One of the hardest things for a new mother on maternity leave to do is go back to work after it ends. You carried your bundle of joy for nine months and have had time off from your job to bond with your child. After taking care of their every need, it can be difficult to turn them over to strangers at a day care center and be separated from your son or daughter for an eight-hour period or longer. And, even if you know the babysitter – maybe it’s your mother-in-law, a friend, or a trusted neighbor – new parents will still go through an adjustment period when maternity leave ends and mom return to their job.

The end of maternity leave means new routines and more work to do. Now you not only have to get yourself up and out to work, you need to get another person ready to go as well. There are clothes and toys, diapers, and possibly special foods or medicines to prepare and pack for the work day. The household chores still need to be done, not to mention tasks like grocery shopping, laundry, or trips to the pediatrician. Deciding which parent will take care of which tasks after the end of maternity leave can be a job all by itself.

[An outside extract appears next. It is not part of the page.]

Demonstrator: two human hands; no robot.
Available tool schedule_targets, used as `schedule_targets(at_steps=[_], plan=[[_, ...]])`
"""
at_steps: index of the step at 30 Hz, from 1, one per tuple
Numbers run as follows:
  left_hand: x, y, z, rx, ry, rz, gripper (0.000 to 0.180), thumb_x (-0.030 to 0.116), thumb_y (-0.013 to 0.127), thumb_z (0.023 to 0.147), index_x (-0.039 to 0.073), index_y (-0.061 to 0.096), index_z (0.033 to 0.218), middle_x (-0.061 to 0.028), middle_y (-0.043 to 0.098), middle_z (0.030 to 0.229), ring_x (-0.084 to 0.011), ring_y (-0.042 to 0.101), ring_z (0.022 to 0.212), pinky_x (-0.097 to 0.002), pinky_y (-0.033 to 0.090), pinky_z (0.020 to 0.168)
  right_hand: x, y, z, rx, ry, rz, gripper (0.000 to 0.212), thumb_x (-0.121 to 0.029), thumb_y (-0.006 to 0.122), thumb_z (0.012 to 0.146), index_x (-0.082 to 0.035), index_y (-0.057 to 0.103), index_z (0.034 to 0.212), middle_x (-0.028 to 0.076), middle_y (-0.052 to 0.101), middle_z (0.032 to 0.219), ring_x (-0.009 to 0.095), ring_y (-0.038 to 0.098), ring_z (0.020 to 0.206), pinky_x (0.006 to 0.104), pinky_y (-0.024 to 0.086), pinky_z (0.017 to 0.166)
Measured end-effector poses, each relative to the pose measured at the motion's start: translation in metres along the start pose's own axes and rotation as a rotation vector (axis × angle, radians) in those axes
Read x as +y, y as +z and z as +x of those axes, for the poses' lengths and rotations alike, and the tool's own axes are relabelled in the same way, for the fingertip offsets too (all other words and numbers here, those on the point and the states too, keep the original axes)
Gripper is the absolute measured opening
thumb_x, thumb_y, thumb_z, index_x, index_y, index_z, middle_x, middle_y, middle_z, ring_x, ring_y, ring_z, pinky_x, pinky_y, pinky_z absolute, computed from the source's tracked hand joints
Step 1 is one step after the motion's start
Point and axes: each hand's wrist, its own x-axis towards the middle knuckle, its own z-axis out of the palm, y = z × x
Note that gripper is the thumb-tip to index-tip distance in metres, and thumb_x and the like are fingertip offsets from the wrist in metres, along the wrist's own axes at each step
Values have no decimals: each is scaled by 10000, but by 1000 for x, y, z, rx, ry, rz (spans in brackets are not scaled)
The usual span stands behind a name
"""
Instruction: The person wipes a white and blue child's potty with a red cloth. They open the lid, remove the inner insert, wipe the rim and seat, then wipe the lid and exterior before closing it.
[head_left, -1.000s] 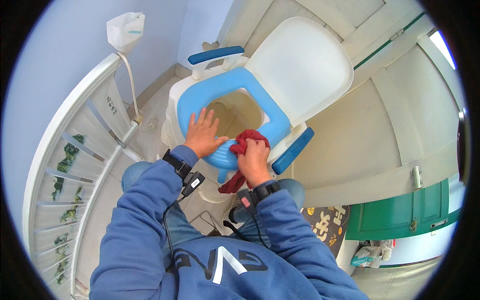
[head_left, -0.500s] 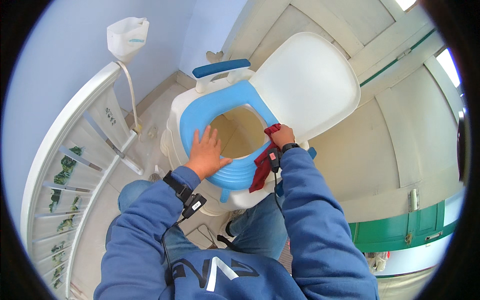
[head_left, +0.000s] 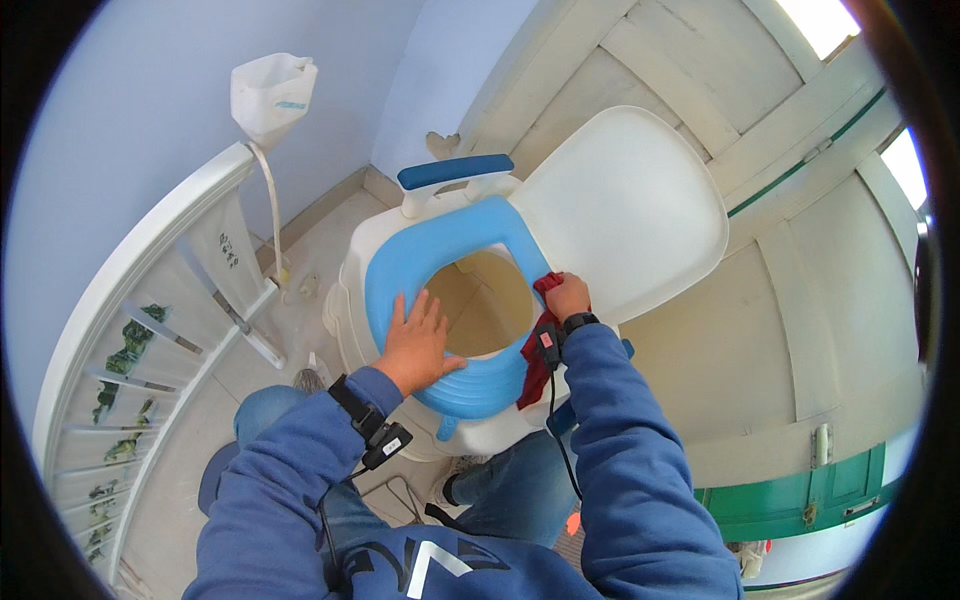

Additionally, some new mothers go through postpartum depression. Returning to work can add to their symptoms of crying, mood swings, loss of appetite, the inability to bond with their baby, and the guilt that accompanies this type of depression. If your postpartum depression symptoms don’t lessen after two weeks or if they are getting worse, be sure to call your doctor. Postpartum depression can be successfully treated with psychotherapy, medications, or a combination of the two.

Working Moms – Easing Back into your Job After Maternity Leave

Some working moms experience feelings of guilt for leaving their child with someone else or feel inadequate for not being a “superwoman” capable of handling the stresses of a new baby, new routines, and a new “normal.”

For all the books you can find about expecting a baby or the period immediately following birth, there are few resources that address the emotions and anxiety that going back to work after maternity leave can bring up for a new parent. This period has been called the “fifth trimester,” a term trademarked by Lauren Smith Brody, a former Glamour magazine executive editor. She struggled with returning to work and ultimately wrote a book to help new parents manage their expectations. She describes the shift from maternity leave to working mom as “a monumental transition.”

One of the best ways to help ease this maternity leave transition is to set things in place before the baby comes.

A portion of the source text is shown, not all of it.